_Task instructions_
Nothing in the listing should differ in your copy; retype it all exactly.

+++

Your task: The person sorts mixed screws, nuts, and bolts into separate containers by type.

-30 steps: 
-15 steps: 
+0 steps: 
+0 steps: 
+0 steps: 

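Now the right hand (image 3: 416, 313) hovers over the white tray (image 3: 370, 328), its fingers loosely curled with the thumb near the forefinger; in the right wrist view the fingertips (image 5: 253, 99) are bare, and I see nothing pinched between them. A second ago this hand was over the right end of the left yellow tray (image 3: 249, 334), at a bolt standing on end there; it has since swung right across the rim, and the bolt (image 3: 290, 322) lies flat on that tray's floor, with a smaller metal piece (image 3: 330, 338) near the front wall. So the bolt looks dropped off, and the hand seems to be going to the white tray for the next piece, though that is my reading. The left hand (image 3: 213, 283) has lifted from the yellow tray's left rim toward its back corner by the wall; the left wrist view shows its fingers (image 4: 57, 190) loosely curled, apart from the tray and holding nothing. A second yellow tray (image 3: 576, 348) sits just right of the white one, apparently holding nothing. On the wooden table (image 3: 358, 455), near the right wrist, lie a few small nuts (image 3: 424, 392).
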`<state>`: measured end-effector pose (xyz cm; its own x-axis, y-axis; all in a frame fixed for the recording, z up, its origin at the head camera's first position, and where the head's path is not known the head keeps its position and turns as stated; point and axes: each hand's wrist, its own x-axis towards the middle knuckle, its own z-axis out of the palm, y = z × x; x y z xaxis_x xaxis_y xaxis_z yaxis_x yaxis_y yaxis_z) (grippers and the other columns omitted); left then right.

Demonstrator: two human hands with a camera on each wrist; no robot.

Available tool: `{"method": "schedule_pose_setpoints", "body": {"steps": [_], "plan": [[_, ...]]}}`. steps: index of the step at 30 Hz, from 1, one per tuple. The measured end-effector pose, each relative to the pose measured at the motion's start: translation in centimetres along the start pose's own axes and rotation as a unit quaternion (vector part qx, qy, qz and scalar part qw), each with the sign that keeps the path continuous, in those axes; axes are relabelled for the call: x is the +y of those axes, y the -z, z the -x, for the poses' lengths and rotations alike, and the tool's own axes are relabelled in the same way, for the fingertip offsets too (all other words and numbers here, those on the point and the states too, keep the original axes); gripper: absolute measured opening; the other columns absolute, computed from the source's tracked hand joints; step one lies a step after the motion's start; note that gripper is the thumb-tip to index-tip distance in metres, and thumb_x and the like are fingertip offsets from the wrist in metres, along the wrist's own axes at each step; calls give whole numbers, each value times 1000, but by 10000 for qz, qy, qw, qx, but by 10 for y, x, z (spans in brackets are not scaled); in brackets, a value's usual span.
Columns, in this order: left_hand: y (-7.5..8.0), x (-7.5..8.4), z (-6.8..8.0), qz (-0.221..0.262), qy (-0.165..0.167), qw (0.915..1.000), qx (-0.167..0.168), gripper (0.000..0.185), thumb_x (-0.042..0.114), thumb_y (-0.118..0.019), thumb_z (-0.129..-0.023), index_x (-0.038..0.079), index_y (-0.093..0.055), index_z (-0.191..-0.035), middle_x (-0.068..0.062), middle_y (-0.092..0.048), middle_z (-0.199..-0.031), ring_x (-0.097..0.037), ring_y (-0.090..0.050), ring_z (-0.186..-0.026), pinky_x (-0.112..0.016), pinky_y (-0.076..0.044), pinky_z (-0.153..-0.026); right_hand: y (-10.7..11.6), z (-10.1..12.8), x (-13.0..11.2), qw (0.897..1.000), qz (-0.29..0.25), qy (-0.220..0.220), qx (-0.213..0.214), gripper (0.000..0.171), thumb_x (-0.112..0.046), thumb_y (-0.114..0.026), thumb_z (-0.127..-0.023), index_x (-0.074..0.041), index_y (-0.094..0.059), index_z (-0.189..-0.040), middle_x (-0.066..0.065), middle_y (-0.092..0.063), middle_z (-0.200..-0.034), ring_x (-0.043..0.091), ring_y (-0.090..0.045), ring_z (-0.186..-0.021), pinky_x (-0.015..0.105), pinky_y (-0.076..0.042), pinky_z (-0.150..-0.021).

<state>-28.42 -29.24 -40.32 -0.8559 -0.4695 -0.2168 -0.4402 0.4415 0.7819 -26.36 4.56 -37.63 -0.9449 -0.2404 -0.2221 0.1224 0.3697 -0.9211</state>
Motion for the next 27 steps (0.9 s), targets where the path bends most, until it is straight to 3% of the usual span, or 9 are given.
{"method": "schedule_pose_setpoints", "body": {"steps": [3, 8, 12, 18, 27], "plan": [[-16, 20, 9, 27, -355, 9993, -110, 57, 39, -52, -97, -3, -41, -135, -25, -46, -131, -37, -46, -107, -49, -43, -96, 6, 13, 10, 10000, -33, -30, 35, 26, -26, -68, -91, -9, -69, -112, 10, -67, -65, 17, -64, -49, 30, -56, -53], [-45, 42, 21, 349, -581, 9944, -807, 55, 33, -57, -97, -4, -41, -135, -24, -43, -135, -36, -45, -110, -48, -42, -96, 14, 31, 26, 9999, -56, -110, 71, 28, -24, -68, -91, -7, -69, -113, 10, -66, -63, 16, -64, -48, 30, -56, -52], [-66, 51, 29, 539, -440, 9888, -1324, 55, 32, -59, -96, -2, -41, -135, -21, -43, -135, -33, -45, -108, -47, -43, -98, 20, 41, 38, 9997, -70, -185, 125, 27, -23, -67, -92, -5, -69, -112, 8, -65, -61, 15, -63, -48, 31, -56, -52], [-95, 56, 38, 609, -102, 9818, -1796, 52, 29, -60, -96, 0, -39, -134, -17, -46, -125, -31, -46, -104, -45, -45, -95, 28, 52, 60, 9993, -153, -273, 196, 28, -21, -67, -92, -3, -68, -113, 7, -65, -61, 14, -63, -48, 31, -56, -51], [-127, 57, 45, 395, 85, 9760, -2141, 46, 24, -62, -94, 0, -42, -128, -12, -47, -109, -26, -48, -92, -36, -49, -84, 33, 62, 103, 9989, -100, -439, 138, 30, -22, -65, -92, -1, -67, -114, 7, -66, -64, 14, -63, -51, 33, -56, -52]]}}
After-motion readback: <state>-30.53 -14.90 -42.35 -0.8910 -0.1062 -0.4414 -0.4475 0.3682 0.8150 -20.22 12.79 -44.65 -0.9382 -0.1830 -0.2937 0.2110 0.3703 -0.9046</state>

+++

_Exercise output_
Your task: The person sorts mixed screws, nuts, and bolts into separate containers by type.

-30 steps: 
-15 steps: 
+0 steps: 
+0 steps: 
+0 steps: 

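Now the right hand (image 3: 416, 313) hovers over the white tray (image 3: 370, 328), its fingers loosely curled with the thumb near the forefinger; in the right wrist view the fingertips (image 5: 253, 99) are bare, and I see nothing pinched between them. A second ago this hand was over the right end of the left yellow tray (image 3: 249, 334), at a bolt standing on end there; it has since swung right across the rim, and the bolt (image 3: 290, 322) lies flat on that tray's floor, with a smaller metal piece (image 3: 330, 338) near the front wall. So the bolt looks dropped off, and the hand seems to be going to the white tray for the next piece, though that is my reading. The left hand (image 3: 213, 283) has lifted from the yellow tray's left rim toward its back corner by the wall; the left wrist view shows its fingers (image 4: 57, 190) loosely curled, apart from the tray and holding nothing. A second yellow tray (image 3: 576, 348) sits just right of the white one, apparently holding nothing. On the wooden table (image 3: 358, 455), near the right wrist, lie a few small nuts (image 3: 424, 392).
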`<state>`: measured end-effector pose (xyz cm; its own x-axis, y-axis; all in a frame fixed for the recording, z up, its origin at the head camera's first position, and where the head's path is not known the head keeps its position and turns as stated; point and axes: each hand's wrist, its own x-axis towards the middle knuckle, its own z-axis out of the palm, y = z × x; x y z xaxis_x xaxis_y xaxis_z yaxis_x yaxis_y yaxis_z) (grippers and the other columns omitted); left then right.

Demonstrator: two human hands with a camera on each wrist; no robot.

Available tool: `{"method": "schedule_pose_setpoints", "body": {"steps": [_], "plan": [[_, ...]]}}`. steps: index of the step at 30 Hz, from 1, one per tuple. The measured end-effector pose, each relative to the pose measured at the motion's start: translation in centimetres along the start pose's own axes and rotation as a unit quaternion (vector part qx, qy, qz and scalar part qw), each with the sign that keeps the path continuous, in those axes; axes are relabelled for the call: x is the +y of those axes, y the -z, z the -x, for the poses' lengths and rotations alike, and the tool's own axes are relabelled in the same way, for the fingertip offsets too (all other words and numbers here, those on the point and the states too, keep the original axes); gripper: absolute measured opening; the other columns absolute, computed from the source's tracked hand joints; step one lies a step after the motion's start; note that gripper is the thumb-tip to index-tip distance in metres, and thumb_x and the like are fingertip offsets from the wrist in metres, along the wrist's own axes at each step; calls give whole numbers, each value times 1000, but by 10000 for qz, qy, qw, qx, but by 10 for y, x, z (spans in brackets are not scaled); in brackets, a value's usual span.
Columns, in this order: left_hand: y (-7.5..8.0), x (-7.5..8.4), z (-6.8..8.0), qz (-0.221..0.262), qy (-0.165..0.167), qw (0.915..1.000), qx (-0.167..0.168), gripper (0.000..0.185), thumb_x (-0.042..0.114), thumb_y (-0.118..0.019), thumb_z (-0.129..-0.023), index_x (-0.038..0.079), index_y (-0.093..0.055), index_z (-0.191..-0.035), middle_x (-0.068..0.062), middle_y (-0.092..0.048), middle_z (-0.199..-0.031), ring_x (-0.097..0.037), ring_y (-0.090..0.050), ring_z (-0.186..-0.026), pinky_x (-0.112..0.016), pinky_y (-0.076..0.044), pinky_z (-0.153..-0.026); right_hand: y (-10.7..11.6), z (-10.1..12.8), x (-13.0..11.2), qw (0.897..1.000), qz (-0.29..0.25), qy (-0.220..0.220), qx (-0.213..0.214), gripper (0.000..0.171), thumb_x (-0.112..0.046), thumb_y (-0.114..0.026), thumb_z (-0.127..-0.023), index_x (-0.074..0.041), index_y (-0.094..0.059), index_z (-0.189..-0.040), middle_x (-0.066..0.065), middle_y (-0.092..0.063), middle_z (-0.200..-0.034), ring_x (-0.043..0.091), ring_y (-0.090..0.045), ring_z (-0.186..-0.021), pinky_x (-0.015..0.105), pinky_y (-0.076..0.042), pinky_z (-0.150..-0.021).

<state>-28.42 -29.24 -40.32 -0.8559 -0.4695 -0.2168 -0.4402 0.4415 0.7819 -26.36 4.56 -37.63 -0.9449 -0.2404 -0.2221 0.1224 0.3697 -0.9211</state>
Motion for the next 27 steps (0.9 s), targets where the path bends most, until it is straight to 3% of the usual span, or 9 are given.
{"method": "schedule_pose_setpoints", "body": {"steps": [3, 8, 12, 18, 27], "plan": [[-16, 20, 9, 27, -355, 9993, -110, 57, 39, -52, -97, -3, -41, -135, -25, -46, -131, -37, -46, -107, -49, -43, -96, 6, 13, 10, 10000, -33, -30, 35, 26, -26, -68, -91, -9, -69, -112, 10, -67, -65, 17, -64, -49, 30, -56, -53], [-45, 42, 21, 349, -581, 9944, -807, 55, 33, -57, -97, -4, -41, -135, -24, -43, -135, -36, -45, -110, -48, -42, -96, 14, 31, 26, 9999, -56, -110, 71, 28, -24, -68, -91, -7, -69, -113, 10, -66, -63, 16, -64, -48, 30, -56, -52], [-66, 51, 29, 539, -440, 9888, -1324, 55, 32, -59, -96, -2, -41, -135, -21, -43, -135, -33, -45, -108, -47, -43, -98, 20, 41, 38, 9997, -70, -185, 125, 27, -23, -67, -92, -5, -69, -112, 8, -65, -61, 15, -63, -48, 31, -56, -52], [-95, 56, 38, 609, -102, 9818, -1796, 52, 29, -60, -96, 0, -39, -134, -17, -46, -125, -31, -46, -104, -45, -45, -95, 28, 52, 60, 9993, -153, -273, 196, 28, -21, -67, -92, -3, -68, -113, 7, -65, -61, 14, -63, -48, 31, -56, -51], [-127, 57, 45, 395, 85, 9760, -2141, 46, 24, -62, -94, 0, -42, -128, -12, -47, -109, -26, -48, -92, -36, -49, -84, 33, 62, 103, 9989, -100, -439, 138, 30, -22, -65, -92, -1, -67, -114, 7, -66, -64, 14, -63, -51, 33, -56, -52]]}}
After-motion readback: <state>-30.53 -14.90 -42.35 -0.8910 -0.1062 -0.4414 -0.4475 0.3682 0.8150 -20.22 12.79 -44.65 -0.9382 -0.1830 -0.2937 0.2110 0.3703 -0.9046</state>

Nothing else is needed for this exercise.